Thursday, June 05, 2008
Yesterday was pretty great. Work was productive, I felt good and energized. Positive. Went to lovely Mar's house to dine on glutenly free made clam chowder with amistades. And the sugar mama took us all to a dollar movie which I thoroughly enjoyed. Ms. Pettigrew Lives for a Day....darling. Simply darling. Got home at a more than reasonable hour excited to get a few things in order and do a little reading. But alas, as I climbed out of the car, I suddenly felt a little bit tipsy. Or at least what I would imagine it would feel like to be a little bit tipsy. Shrugged it off and then stumbled to the front door where I couldn't get my key in the door because I was so dizzy. I finally made my way inside and practically crawled up the stairs. Half hazardly tried to pull of some of my clothes and collapsed into bed as the world kept spinning around me. It was really kind of frightening. And this coming from the girl who used to pass out on a regular basis.
There is something about not feeling like you have any control. My body would not obey me and while chances were that nothing serious would happen, I was home alone and it made me feel suddenly vulnerable. I couldn't as much as get out of bed to turn off the light as I tried to rest the spinning away. So I texted a couple people who might care because at least then..... well I don't know how it made it better, but it did. We go through life working and playing and being all kinds of independent in normal things like being able to undress ourselves and eat and fun stuff like that.
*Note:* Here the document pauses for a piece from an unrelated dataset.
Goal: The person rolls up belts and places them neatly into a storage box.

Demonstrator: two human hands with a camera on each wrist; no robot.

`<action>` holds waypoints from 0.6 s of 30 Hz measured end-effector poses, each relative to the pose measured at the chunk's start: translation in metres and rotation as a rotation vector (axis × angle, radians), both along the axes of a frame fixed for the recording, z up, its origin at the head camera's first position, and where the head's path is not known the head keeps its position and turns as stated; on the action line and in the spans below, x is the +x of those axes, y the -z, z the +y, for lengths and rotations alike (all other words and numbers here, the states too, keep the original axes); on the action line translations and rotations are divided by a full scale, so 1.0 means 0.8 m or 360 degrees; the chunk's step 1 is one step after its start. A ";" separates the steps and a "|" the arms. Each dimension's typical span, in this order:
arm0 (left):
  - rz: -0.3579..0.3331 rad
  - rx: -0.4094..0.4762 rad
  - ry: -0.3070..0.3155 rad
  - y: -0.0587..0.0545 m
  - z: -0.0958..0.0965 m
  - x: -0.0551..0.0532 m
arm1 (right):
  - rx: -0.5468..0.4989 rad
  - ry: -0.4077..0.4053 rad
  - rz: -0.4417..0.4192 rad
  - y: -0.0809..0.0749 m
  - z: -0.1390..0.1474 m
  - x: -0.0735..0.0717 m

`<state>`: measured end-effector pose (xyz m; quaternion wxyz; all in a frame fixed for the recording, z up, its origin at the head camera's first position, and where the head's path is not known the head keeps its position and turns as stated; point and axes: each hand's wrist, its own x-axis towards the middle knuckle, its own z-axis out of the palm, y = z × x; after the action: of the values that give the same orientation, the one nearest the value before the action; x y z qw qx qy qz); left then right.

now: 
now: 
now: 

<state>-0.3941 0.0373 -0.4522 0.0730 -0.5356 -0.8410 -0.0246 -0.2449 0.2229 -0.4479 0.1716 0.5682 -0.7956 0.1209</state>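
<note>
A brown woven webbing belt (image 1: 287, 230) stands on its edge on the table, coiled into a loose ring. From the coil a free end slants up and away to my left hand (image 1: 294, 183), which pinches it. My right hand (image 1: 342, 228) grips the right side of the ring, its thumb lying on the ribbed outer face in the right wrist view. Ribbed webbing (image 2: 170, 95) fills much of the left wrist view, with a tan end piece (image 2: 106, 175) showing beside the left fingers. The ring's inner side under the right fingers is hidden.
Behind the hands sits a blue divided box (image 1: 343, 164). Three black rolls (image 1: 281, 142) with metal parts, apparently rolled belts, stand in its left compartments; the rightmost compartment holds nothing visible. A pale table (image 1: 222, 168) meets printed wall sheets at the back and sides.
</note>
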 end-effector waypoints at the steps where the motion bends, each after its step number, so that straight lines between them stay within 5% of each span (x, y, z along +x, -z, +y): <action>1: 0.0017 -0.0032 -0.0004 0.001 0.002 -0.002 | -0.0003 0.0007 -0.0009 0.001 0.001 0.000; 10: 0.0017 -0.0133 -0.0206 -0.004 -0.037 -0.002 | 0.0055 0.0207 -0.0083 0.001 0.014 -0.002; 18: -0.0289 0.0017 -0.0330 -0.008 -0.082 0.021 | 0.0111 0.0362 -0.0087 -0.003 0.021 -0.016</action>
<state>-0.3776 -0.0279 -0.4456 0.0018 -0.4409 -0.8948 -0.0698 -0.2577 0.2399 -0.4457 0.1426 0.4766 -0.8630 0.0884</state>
I cannot imagine (or perhaps can, marginally) what it would be like to not have the ability to control myself and take care of the necessities. It's a frightening feeling.
Which is why I am so grateful for those who rush over to check on me without necessarily being asked. Thank you.
Status update: Still don't know what my deal was. Feeling much better this morning but a little light headed. I think I need to eat better, manage my intake. I sometimes get lazy in my gluten freeness and neglect to eat things like protein. And make sure I get stuff like iron. Which us low pressured folks need. So perhaps I could work on that.